### WHAT IS EXPECTED
Take from the records below each line that holds "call".

[Stored records]
-------
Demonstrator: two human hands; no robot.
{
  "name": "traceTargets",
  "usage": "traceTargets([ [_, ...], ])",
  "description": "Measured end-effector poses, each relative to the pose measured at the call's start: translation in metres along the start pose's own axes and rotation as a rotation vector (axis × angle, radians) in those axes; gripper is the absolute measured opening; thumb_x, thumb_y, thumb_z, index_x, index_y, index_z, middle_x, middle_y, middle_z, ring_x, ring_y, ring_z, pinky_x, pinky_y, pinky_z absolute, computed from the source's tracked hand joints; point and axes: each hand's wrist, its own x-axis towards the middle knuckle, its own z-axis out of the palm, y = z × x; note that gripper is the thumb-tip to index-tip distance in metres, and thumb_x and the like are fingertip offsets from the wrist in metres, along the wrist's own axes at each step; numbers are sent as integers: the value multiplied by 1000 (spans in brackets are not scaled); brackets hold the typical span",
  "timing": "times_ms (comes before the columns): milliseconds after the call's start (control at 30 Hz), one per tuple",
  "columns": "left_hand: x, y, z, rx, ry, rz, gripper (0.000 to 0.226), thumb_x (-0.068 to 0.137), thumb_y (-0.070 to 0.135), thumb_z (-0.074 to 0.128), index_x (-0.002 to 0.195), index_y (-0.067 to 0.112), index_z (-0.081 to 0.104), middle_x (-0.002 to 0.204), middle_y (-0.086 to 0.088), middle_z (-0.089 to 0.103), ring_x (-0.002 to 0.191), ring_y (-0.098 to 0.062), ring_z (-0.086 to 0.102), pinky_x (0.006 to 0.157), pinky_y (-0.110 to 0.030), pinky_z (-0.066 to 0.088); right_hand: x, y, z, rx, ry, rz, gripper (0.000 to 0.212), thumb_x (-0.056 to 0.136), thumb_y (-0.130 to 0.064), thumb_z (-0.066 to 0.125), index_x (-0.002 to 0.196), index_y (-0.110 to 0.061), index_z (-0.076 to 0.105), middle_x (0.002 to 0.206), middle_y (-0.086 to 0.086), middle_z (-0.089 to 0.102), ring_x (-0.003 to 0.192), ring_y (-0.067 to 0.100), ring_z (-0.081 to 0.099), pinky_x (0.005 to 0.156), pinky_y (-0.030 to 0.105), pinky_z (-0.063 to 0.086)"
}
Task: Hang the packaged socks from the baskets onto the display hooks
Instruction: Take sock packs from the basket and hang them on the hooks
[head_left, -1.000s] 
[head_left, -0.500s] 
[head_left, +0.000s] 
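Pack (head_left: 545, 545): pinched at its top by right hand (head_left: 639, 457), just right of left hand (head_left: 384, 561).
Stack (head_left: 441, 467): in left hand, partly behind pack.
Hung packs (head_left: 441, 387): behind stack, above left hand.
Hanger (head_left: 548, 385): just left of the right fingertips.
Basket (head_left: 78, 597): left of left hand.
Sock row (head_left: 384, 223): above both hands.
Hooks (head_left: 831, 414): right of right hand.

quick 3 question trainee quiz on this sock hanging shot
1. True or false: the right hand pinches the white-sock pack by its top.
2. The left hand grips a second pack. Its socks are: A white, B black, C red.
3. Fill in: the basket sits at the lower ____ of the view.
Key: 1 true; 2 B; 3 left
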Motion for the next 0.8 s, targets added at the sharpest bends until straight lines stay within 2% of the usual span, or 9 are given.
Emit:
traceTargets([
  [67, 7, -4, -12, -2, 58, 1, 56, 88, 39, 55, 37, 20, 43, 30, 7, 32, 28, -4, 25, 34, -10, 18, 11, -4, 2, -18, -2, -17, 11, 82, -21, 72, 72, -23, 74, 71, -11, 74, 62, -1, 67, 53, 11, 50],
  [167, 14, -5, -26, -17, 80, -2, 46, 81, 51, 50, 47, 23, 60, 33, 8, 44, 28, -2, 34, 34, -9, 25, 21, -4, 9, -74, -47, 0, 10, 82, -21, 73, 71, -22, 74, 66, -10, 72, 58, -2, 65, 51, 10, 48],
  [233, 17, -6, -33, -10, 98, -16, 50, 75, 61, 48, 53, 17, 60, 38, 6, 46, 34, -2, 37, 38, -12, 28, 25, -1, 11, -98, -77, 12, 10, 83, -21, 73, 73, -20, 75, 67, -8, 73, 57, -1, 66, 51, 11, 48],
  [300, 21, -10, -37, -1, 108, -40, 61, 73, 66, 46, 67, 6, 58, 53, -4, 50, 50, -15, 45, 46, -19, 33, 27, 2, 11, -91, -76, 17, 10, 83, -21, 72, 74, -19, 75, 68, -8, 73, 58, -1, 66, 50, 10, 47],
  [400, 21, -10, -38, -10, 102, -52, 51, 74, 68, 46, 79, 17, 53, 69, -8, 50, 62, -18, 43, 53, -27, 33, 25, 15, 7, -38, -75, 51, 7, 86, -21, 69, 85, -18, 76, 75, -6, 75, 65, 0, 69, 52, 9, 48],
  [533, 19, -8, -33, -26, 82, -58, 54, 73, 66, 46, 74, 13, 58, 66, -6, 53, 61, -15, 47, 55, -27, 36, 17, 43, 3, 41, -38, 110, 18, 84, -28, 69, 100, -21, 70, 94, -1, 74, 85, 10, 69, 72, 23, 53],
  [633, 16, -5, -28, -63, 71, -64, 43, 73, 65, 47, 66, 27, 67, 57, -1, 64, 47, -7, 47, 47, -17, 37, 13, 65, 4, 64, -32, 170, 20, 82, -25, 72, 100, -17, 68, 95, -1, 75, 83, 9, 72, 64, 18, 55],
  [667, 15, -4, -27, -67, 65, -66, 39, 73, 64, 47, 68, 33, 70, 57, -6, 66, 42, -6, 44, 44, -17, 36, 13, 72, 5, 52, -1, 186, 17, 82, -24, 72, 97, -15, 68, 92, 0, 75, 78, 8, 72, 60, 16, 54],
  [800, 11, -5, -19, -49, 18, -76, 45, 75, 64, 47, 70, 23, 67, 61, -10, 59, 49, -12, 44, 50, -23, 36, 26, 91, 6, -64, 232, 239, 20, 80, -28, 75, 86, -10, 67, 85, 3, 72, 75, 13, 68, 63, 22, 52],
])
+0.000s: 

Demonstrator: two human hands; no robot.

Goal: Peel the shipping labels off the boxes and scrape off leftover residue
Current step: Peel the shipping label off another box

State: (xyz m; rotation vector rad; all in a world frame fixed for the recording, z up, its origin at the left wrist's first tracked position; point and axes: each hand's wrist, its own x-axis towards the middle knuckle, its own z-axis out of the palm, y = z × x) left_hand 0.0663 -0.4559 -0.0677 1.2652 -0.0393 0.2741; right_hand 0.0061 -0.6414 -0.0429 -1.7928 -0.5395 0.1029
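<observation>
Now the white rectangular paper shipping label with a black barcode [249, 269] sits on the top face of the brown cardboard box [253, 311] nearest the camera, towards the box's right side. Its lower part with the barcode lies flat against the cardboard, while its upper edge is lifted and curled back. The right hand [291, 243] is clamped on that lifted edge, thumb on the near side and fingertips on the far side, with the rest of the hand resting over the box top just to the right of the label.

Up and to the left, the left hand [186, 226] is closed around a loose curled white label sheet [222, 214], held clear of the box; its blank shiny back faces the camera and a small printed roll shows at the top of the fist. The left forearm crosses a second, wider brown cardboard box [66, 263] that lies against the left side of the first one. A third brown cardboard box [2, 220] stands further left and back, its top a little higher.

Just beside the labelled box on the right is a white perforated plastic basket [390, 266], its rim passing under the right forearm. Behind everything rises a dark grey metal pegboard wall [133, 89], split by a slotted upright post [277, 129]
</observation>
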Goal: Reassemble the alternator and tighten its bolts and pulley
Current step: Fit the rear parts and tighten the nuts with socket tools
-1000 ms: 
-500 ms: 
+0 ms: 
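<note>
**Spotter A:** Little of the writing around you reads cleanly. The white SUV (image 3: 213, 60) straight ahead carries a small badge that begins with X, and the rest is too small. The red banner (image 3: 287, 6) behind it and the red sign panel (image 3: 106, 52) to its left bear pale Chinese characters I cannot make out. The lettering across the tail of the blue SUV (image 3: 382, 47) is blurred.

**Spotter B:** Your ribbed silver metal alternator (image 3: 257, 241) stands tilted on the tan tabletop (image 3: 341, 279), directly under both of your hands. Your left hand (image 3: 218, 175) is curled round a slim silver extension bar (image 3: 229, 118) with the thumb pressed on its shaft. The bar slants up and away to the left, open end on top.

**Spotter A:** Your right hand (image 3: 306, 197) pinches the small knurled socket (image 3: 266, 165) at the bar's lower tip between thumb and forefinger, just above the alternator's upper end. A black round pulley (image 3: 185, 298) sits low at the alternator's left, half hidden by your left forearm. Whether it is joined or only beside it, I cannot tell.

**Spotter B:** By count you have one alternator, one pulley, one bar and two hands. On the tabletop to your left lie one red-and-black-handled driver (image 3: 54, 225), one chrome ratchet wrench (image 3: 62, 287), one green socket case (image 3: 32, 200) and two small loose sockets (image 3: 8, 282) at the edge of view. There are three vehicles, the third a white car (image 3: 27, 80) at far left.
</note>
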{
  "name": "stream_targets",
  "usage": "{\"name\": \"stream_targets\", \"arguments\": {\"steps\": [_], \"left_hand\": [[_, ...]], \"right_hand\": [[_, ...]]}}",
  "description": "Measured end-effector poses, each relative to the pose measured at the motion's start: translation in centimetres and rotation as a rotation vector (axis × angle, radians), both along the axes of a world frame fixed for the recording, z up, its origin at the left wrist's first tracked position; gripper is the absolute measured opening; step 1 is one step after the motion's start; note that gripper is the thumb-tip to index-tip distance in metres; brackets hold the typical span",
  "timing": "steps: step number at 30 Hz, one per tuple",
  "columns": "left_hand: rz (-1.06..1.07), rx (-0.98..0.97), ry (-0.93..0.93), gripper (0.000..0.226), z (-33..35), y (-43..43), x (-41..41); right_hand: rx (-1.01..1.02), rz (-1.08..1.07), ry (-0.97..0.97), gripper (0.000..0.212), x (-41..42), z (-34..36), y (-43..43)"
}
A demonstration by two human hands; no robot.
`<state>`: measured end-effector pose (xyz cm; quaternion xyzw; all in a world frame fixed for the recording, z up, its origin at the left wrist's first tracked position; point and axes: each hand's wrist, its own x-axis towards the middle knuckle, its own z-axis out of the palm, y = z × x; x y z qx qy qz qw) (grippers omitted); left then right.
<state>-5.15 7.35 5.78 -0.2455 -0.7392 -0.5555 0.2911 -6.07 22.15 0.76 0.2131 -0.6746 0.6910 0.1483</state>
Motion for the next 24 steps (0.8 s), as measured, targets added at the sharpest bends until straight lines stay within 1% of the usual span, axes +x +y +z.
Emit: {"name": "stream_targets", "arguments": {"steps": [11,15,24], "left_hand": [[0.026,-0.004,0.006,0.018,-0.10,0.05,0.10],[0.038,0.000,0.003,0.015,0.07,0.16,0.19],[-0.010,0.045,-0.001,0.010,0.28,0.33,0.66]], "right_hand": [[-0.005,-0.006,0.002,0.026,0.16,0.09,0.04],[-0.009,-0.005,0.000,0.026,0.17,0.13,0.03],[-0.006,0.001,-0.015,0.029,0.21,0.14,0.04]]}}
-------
### SOLUTION TO THE EXERCISE
  "description": "Measured end-effector poses, each relative to the pose measured at the call's start: translation in metres along the start pose's own axes and rotation as a rotation vector (axis × angle, radians) in those axes; gripper is the absolute measured opening; thumb_x, thumb_y, thumb_z, index_x, index_y, index_z, middle_x, middle_y, middle_z, ring_x, ring_y, ring_z, pinky_x, pinky_y, pinky_z absolute, computed from the source's tracked hand joints; point and axes: each hand's wrist, its own x-axis towards the middle knuckle, its own z-axis out of the palm, y = z × x; note that gripper is the thumb-tip to index-tip distance in metres, and thumb_x and the like are fingertip offsets from the wrist in metres, along the wrist's own axes at each step; numbers are sent as integers: the value multiplied by 1000 (spans in brackets are not scaled); brackets hold the typical span",
  "timing": "times_ms (comes before the columns): milliseconds after the call's start (control at 30 Hz), one per tuple",

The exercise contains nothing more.